Madrasah hadis masyhur di Madinah yang menjadi tempat pemerintahan tiga khalifah. Cara berpikir yang mengandalkan sunah-sunah Nabi, merupakan dampak dari para sahabat yang menetap di sana. Seperti Zaid bin Tsabit, Abdullah bin Umar, dan Aisyah binti Abu Bakar yang merupakan orang-orang penghafal banyak hadis dan tidak cenderung menggunakan nalar dalam menjawab problematika baru.
Para murid mereka berpegang teguh kepada ajaran mereka, sehingga menjadi keniscayaan bahwa di Madinah merupakan tempat pembelajaran ahli hadis.
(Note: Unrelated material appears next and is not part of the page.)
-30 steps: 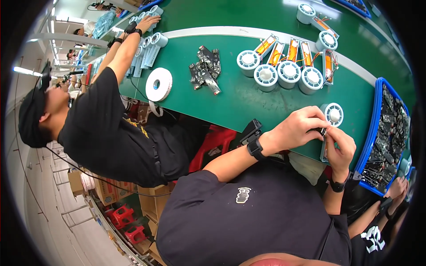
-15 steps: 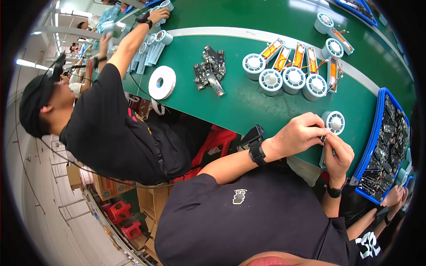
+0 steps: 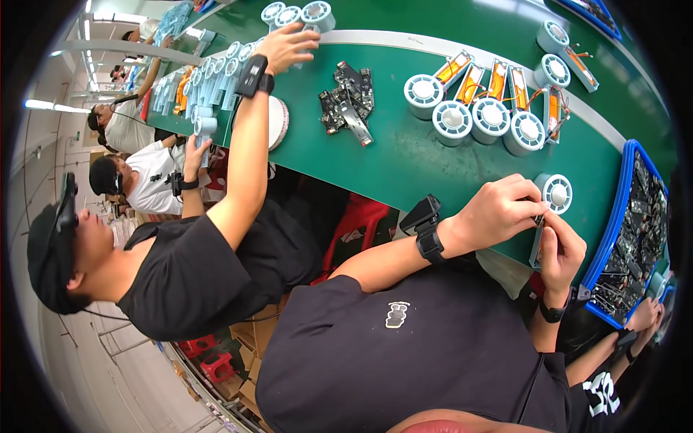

Selain itu, Madinah memang merupakan kota yang kaya akan hadis, dan banyak penghafalnya. Inilah yang menjadikan Madinah sebagai pusat madrasah hadis.
Sedangkan madrasah ra’yi bertempat di Irak, dan lebih spesifik bermula dari Kufah. Metode ini merupakan hasil warisan dari sahabat yang mengungsi ke sana, seperti Abu Musa al-Asy’ari dan Abdullah bin Mas’ud. Para muridnya, menyebarkan cara ini di sana dan menjadi kelaziman bahwa Irak merupakan pusat madrasah ra’yi.
Para ahli nalar yakin kalau hukum Islam memiliki konstelasi yang mengandung kemaslahatan pemeluknya. Dari sana mereka yakin bahwa setiap hukum syariat terdapat landasan-landasan dan alasan-alasan yang menetapkan hukum. Dengan kepercayaan tersebut, setiap hukum mereka bedah untuk dicari dasarnya agar bisa menjawab kejadian-kejadian baru yang belum diketahui hukumnya.
Ditambah keadaan Irak yang banyak hadis palsu, sehingga perbendaharaan hadis lebih sedikit. Tercemarnya hadis membuat mereka membuat aturan yang ketat terhadap hadis. Akhirnya sedikit hadis-hadis yang terseleksi. Keadaan ini memaksa mereka lebih condong dengan nalar daripada tekstual. Dengan nalar tersebut, mereka menyelesaikan banyak permasalahan, bahkan yang belum muncul alias perkiraan.
Keduanya memiliki pemikiran masing-masing, tapi jawaban yang keduanya ungkapkan sah untuk dipakai, sebab orang yang ijtihad meski salah tetap Allah beri pahala. Hal tersebut berpacu kepada hadis yang diungkapkan Nabi:
إِذَا حَكَمَ الحَاكِمُ فَاجْتَهَدَ ثم أَصابَ فله أَجْرَان، وإِذا حَكَمَ فَاجْتَهَدَ ثم أَخْطَأَ فله أَجْرٌ
Artinya: “Hakim yang berijtihad kemudian hasilnya benar, maka ia akan mendapat dua ganjaran, dan jika salah, ia hanya mendapat satu ganjaran.”